**Required work**
Search the listing below for the line containing "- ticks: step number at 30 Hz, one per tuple". From there through the line containing "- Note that", transcribe every line exactly, both ends included.

───── Information shown

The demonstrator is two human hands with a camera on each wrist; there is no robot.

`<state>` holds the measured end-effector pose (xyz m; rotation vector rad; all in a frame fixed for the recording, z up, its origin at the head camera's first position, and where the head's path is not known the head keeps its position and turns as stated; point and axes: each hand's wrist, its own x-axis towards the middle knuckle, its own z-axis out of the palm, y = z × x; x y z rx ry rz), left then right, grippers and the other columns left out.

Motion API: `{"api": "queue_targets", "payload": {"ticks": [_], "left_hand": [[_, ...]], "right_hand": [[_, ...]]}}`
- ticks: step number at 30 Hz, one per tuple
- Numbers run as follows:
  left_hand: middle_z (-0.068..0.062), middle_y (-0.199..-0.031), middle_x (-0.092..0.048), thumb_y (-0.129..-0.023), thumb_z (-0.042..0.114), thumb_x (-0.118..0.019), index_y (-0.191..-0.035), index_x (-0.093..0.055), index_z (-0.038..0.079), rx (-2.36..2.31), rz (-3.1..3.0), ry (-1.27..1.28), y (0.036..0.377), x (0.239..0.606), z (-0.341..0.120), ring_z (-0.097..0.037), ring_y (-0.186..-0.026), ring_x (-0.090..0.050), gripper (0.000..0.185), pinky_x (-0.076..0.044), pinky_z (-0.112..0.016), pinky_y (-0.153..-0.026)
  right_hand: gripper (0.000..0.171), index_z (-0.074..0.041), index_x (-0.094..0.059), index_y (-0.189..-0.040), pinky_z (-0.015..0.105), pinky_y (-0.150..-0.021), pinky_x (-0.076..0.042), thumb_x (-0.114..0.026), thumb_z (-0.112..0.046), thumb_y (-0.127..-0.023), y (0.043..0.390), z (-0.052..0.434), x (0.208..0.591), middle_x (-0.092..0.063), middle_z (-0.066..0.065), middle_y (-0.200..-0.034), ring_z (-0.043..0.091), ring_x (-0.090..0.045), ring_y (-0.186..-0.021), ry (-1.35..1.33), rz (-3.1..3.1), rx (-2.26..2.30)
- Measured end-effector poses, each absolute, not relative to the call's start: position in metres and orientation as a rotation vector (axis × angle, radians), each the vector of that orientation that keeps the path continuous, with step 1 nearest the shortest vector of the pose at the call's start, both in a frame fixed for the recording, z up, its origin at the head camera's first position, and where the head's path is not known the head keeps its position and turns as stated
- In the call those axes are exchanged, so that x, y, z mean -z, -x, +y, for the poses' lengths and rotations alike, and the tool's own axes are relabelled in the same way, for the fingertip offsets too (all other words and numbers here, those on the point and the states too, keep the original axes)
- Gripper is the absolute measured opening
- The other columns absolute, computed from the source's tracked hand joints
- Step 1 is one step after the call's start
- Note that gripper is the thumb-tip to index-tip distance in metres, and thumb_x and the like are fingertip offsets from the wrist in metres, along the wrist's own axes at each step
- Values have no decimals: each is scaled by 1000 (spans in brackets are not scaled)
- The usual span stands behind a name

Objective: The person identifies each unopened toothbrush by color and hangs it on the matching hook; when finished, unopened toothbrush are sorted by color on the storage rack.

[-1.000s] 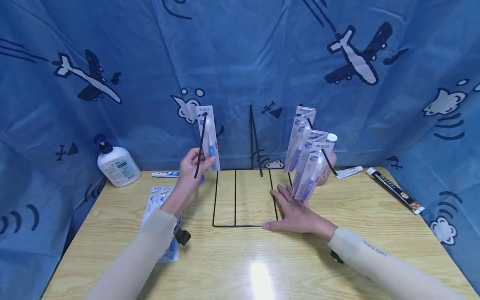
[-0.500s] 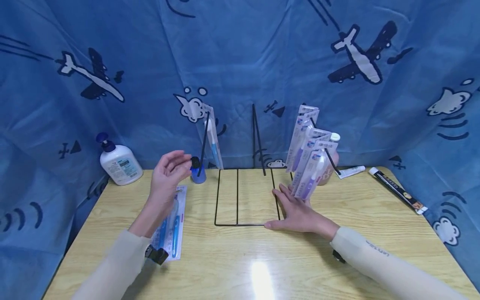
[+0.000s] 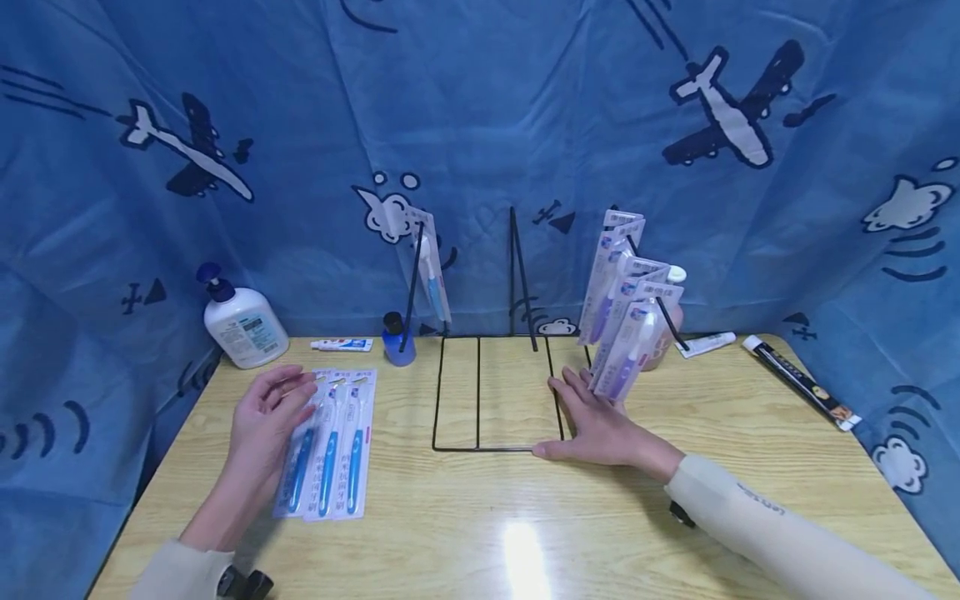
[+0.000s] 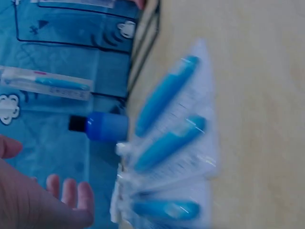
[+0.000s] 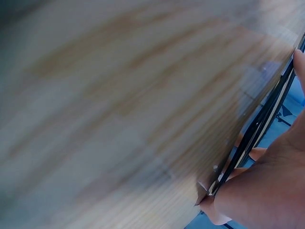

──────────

**Written response**
- ticks: step number at 30 Hz, one per tuple
- Numbers run as follows:
  left_hand: middle_z (-0.068..0.062), middle_y (-0.199..-0.031), middle_x (-0.092..0.048), thumb_y (-0.129..-0.023), thumb_z (-0.042..0.114), thumb_x (-0.118..0.019), index_y (-0.191..-0.035), index_x (-0.093..0.055), index_z (-0.038..0.079), rx (-2.36..2.31), rz (-3.1..3.0), ry (-1.27..1.28), y (0.036..0.377), x (0.239..0.606), z (-0.341..0.120), ring_z (-0.097..0.037), ring_y (-0.186..-0.026), ring_x (-0.090..0.050), gripper (0.000..0.185), pinky_x (-0.076..0.044), pinky_z (-0.112..0.016), pinky_y (-0.153..-0.026)
  right_hand: gripper (0.000..0.171), index_z (-0.074..0.041), index_x (-0.094..0.059), index_y (-0.189..-0.040), pinky_z (-0.015..0.105), pinky_y (-0.150..-0.021), pinky_x (-0.076..0.042), thumb_x (-0.114..0.026), thumb_z (-0.112..0.046), thumb_y (-0.127..-0.023), y (0.043..0.390), z (-0.052..0.434), x (0.208..0.591), middle_x (-0.092..0.063), middle_z (-0.066..0.065), middle_y (-0.200..-0.034), ring_z (-0.043..0.091), ring_x (-0.090..0.045), ring_y (-0.186..-0.021), ry (-1.35..1.33), rz (-3.1..3.1), rx (-2.26..2.30)
- Measured end-effector poses, each absolute, not relative to the call's start: position in metres and orientation as a rotation vector (axis × angle, radians), each the vector of that orientation that keeps the path continuous, with step 1 nearest the shortest vector of the pose at the call's start, both in a frame fixed for the recording, z up, its origin at the head camera's first position, and where the head's path is not known the head keeps its position and turns as stated
- In the call those axes are exchanged, so that x, y, z mean -z, -x, +y, for the poses' lengths and rotations alike, and the tool's own axes are relabelled in the same way, for the fingertip offsets too (all other words and numbers here, those on the point and the states too, keep the original axes)
- Gripper is the absolute measured opening
- The other columns absolute, computed from the source's tracked hand joints
- Step 1 is one step after the call's start
- Note that gripper is the thumb-tip to index-tip distance in metres, and thumb_x and the like are fingertip offsets from the wrist in metres, along the wrist's own axes at each step

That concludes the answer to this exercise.